How to improve treatment effectiveness in your patients with bipolar disorder
Updated: Nov 7, 2020
Finding effective and consistently reliable treatment options for bipolar disorder is one of the biggest challenges that the field of clinical psychiatry is facing today.  In recent years, the practice of using traditional antidepressants to treat bipolar disorder has even been called into question because of concern that they may induce manic switches or rapid cycling. Putting this hotly-debated topic aside, the fact remains that bipolar disorder is an area of psychiatry that is in need of additional treatment options. Unaddressed or incompletely addressed bipolar disorder can be extremely debilitating, which is one of the reasons why there is such great need for novel stand-alone and adjunctive treatment options. In this article, I’ll share two adjunctive interventions that may help improve the outcomes of your patients’ bipolar disorder treatment.
Bipolar disorder: a review of the facts concerning this condition
Before we discuss ways to improve treatment outcomes, let’s review the facts surrounding bipolar disorder. Bipolar disorder (formerly referred to as manic-depressive illness or manic depression) is a psychiatric condition that is characterized by extreme shifts in mood. In addition to affecting mood, bipolar disorder can also affect energy and activity levels, a person’s ability to focus, and their ability to complete their activities of daily living.
There are three main types of bipolar disorder—bipolar disorder type 1, bipolar disorder type 2, and cyclothymic disorder (also known as cyclothymia). Bipolar disorder tends to be characterized by manic or hypomanic states and depressed states. Both bipolar disorder 1 and bipolar 2 are characterized by depressive episodes, but bipolar 1 is characterized by mania, while bipolar 2 is characterized by hypomania. Cyclothymic disorder is characterized by depressive and hypomanic symptoms that do not meet the criteria for hypomania or depression. Symptoms of bipolar disorder that do not meet the diagnostic criteria for any of the three main types of bipolar disorder may be classified as “other specified and unspecified bipolar and related disorders.”

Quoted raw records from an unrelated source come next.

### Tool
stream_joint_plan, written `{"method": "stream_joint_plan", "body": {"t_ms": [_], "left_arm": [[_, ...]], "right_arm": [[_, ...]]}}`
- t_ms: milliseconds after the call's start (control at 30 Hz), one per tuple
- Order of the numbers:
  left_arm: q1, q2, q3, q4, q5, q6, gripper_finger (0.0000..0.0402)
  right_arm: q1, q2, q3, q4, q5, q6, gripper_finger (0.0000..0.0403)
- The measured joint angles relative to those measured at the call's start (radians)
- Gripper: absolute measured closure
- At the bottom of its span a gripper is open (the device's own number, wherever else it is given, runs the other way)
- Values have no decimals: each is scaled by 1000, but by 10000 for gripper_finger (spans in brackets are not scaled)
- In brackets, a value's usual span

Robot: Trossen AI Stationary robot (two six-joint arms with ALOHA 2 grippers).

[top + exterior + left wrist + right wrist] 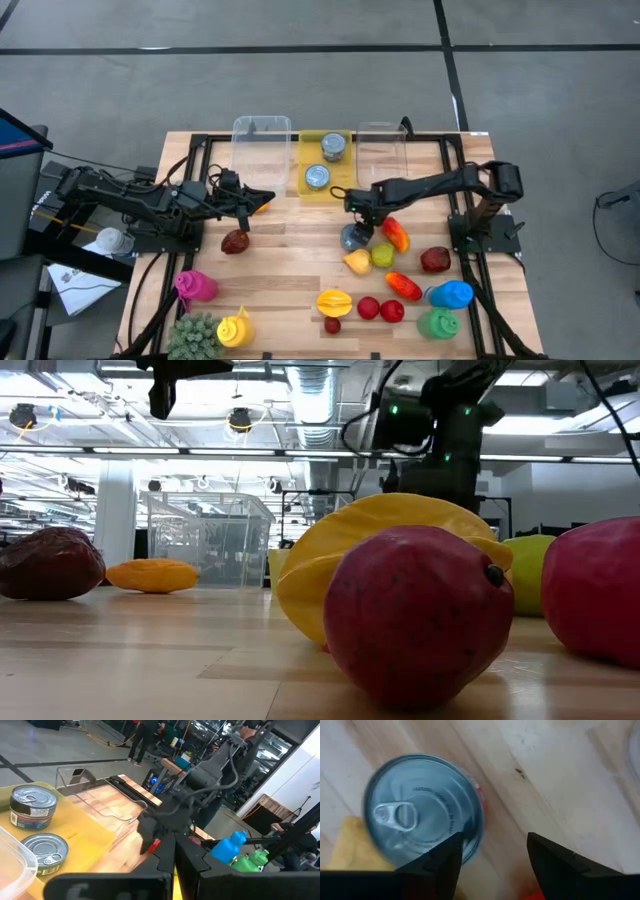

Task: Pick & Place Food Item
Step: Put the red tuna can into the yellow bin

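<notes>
My right end effector [492, 852] hangs over the middle of the tabletop [280, 260] with its fingers parted, gripping nothing. A tin can [422, 807] stands upright just beside one finger, not between them, so I judge it set down or slipped. Fruit crowds it toward the near edge. Farther off, my left end effector [262, 202] waits closed and empty. The can's label is hidden.

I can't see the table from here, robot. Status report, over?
Right gripper jaws open, hovering over a tin can standing on the table. Left gripper shut, waiting near the yellow tray. Fruit crowds the can, over.
</notes>
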State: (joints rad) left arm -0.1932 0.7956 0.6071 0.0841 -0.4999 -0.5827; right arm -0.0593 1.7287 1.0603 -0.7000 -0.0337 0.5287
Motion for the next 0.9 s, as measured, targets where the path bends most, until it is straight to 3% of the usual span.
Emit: {"method": "stream_joint_plan", "body": {"t_ms": [200, 433, 900], "left_arm": [[0, 0, 0, -1, 0, 0, 402], [0, 0, 0, -2, 0, 0, 401], [0, 0, 0, -2, 0, 2, 402]], "right_arm": [[9, 37, 11, 35, -21, 7, 224], [14, 34, 10, 43, -32, 4, 386], [-15, -76, 4, 80, -20, 11, 402]]}}
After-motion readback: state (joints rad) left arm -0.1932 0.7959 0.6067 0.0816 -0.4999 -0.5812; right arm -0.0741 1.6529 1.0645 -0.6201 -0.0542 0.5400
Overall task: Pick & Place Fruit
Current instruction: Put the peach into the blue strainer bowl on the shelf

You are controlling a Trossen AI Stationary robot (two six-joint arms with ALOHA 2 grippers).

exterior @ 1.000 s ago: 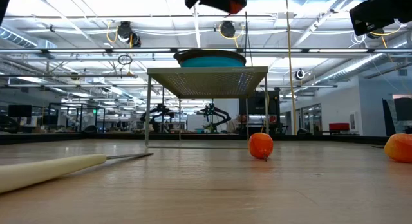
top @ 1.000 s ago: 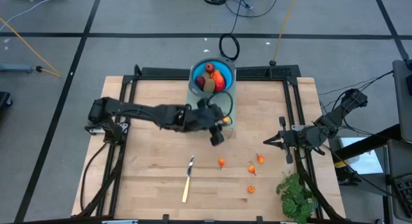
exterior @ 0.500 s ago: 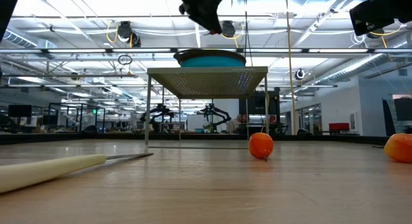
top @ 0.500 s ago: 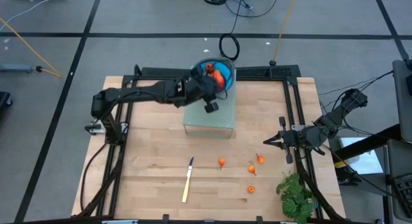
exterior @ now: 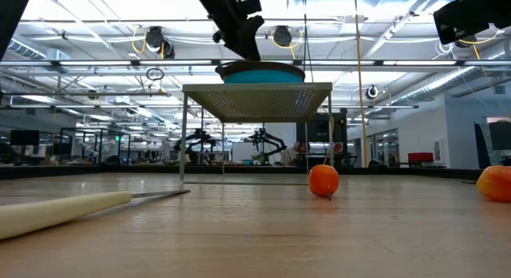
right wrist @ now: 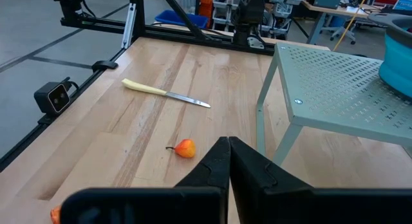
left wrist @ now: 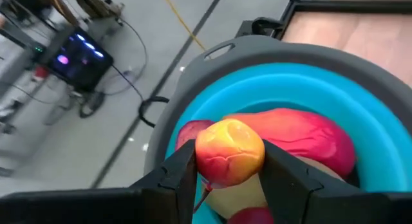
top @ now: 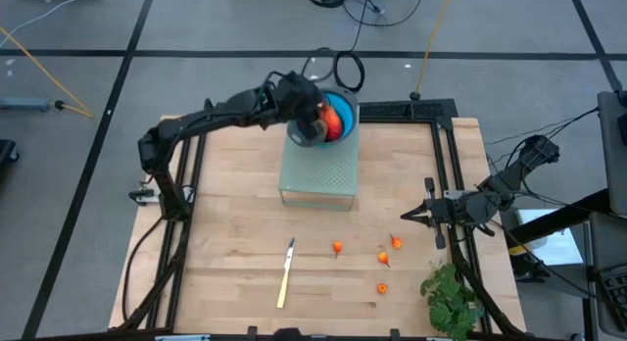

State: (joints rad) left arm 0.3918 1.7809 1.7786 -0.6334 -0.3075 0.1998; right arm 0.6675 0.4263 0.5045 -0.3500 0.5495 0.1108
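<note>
Left end effector clamped on a small orange fruit, poised directly above the blue bowl, red-orange oblong fruit just beneath; right end effector shut, empty.

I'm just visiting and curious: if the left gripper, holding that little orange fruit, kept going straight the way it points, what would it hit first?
The left gripper, shut on the small orange fruit, points down into the blue bowl. It would probably first meet the large red-orange fruit lying there, though depth is hard to judge.
</note>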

Risk factors for bipolar disorder include family history of the condition and some research suggests that brain structure and function may play an important role in bipolar disorder risk.
How to improve treatment efficacy in bipolar disorder
While research is actively being conducted on novel treatment options that may be extremely beneficial in the treatment of bipolar disorder, we have to use the therapies and resources that we currently have available to us. At the present, research regarding psychotherapy and levothyroxine as adjunctive therapies in the treatment of bipolar disorder appears to be promising.

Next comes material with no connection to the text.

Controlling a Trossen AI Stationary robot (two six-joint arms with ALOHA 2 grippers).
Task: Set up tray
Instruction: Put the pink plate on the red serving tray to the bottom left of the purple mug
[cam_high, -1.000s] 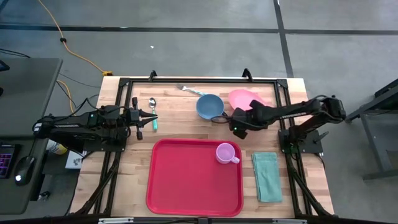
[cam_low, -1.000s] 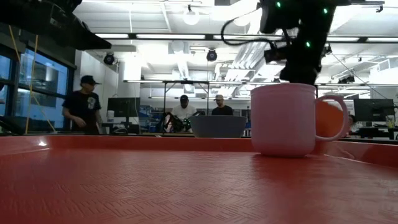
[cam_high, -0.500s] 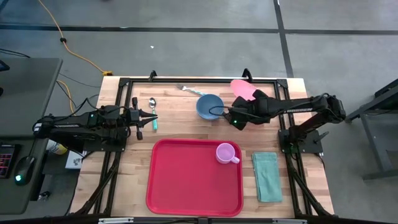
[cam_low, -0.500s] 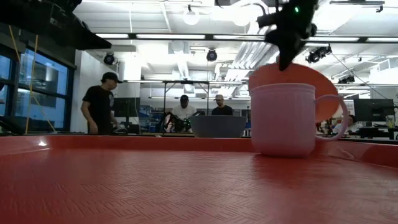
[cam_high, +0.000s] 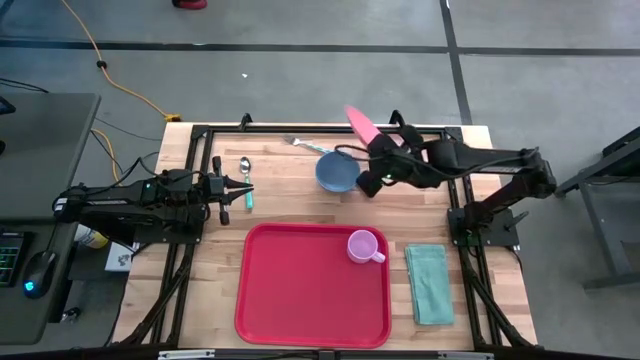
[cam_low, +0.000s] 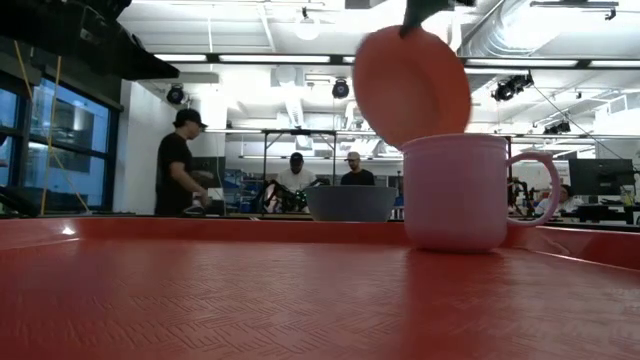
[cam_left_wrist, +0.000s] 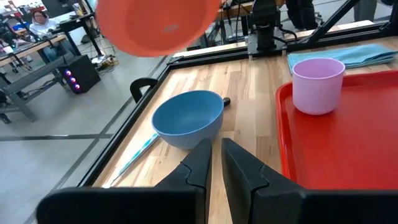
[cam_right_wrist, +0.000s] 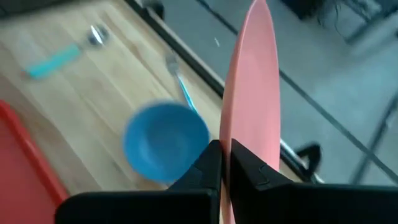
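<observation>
The red tray lies at the table's near middle with a pink cup standing in its far right corner. My right gripper hangs high over the far side, shut on the salmon-pink plate, which stands on edge in the air above the blue bowl. The low view shows the plate above the cup. My left gripper waits at the left beside a teal-handled spoon, its fingers a narrow gap apart with nothing between them. My right gripper pinches the plate's rim between its two fingers, one on each face. The fingers slant down from the table's right side. The plate is lifted clear of the table, tipped up on edge and standing out beyond the fingertips.
A fork lies near the far edge beside the bowl. A folded green cloth lies right of the tray. A black frame runs around the table. People stand in the room beyond.
My right gripper has risen steeply and gone a little toward the table's left and far edges, rolling as it went. The plate has come off the table with it and tipped from flat to standing on edge above the bowl.
</observation>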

Adjunctive psychotherapy in the treatment of bipolar disorder
A review of 18 trials involving various forms of psychotherapy (individual psychoeducation, group psychoeducation, family psychoeducation, multifamily psychoeducation groups, and cognitive behavioral therapy, etc.) and patients with bipolar disorder demonstrated that adjunctive psychotherapy is associated with improved treatment outcomes in cases of bipolar disorder.  The study revealed that the forms of psychotherapy that focused on early recognition of mood symptoms and medication adherence had greater beneficial effects on manic symptoms, whereas psychotherapy that focused on interpersonal and cognitive coping strategies was more beneficial in reducing symptoms of depression.
Another more recent review concluded that because of these beneficial effects, outpatients with bipolar disorder who are being treated with pharmacotherapy should also be offered therapies that emphasize the learning of coping strategies, and especially those delivered in family or group formats. 

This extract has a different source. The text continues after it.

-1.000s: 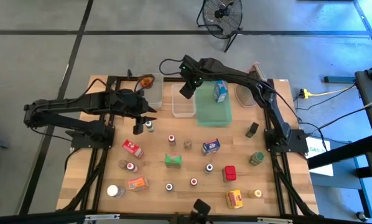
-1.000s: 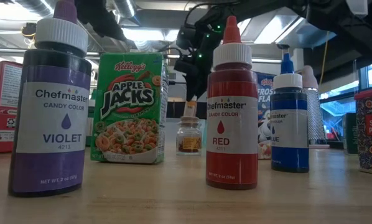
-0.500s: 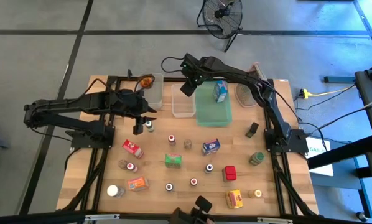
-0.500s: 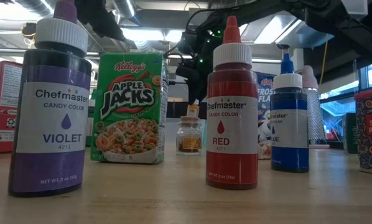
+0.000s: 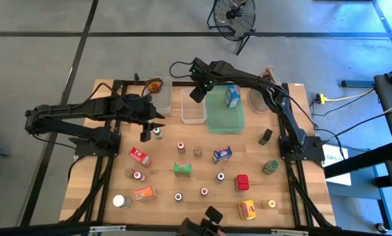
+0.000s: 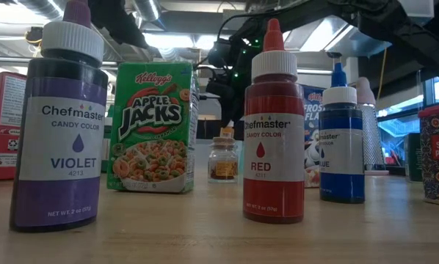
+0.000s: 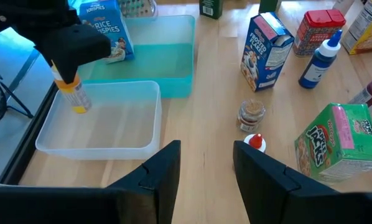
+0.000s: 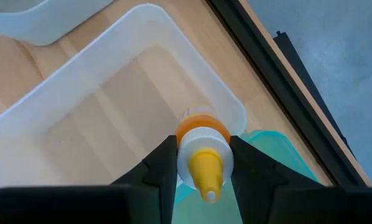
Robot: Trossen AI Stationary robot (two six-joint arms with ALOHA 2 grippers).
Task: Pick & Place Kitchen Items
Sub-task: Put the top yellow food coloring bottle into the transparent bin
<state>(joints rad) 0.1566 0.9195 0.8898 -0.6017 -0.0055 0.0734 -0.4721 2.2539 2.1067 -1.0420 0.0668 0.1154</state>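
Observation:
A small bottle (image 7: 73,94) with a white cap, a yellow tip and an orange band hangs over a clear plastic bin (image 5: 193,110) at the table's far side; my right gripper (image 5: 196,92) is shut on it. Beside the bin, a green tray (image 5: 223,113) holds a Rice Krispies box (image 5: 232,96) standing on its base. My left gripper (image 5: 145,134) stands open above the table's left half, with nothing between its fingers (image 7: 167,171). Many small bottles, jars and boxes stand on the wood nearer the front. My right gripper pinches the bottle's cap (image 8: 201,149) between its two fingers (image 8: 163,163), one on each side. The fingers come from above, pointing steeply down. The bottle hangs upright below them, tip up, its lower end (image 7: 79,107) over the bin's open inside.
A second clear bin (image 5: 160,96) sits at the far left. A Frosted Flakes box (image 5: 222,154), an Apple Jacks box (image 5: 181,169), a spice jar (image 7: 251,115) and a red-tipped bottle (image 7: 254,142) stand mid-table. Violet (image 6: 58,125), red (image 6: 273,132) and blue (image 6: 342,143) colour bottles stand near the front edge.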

Adjunctive levothyroxine in the treatment of bipolar disorder
In a small, double-blind, placebo-controlled trial involving 32 treatment-resistant, rapid cycling bipolar disorder patients who had failed a trial of lithium, study participants were divided into three groups. One group was given levothyroxine, another was given triiodothyronine, and the third was given a placebo pill. Patients were followed for 4 months or more, and they received weekly endocrine and clinical assessments. By the end of the study, patients treated adjunctively with levothyroxine experienced improvements in previously treatment-resistant depression, spent less time in mixed states, and spent more time in euthymic states compared to bipolar patients who were treated with triiodothyronine and those who were treated with placebo. 
To summarize, the challenge of how to reliably and effectively treat bipolar disorder is an enigma that the field of psychiatry is seeking to solve today. At the present, research suggests that we may be able to enhance treatment response to available medications by using psychotherapy or levothyroxine as adjunctive therapies.
If your patients’ bipolar depression does not respond to conventional therapies, even after adding in these adjunctive therapies, consider ketamine. As a therapy, ketamine infusions have shown promise in quickly reducing symptoms in patients with treatment resistant unipolar and bipolar depression.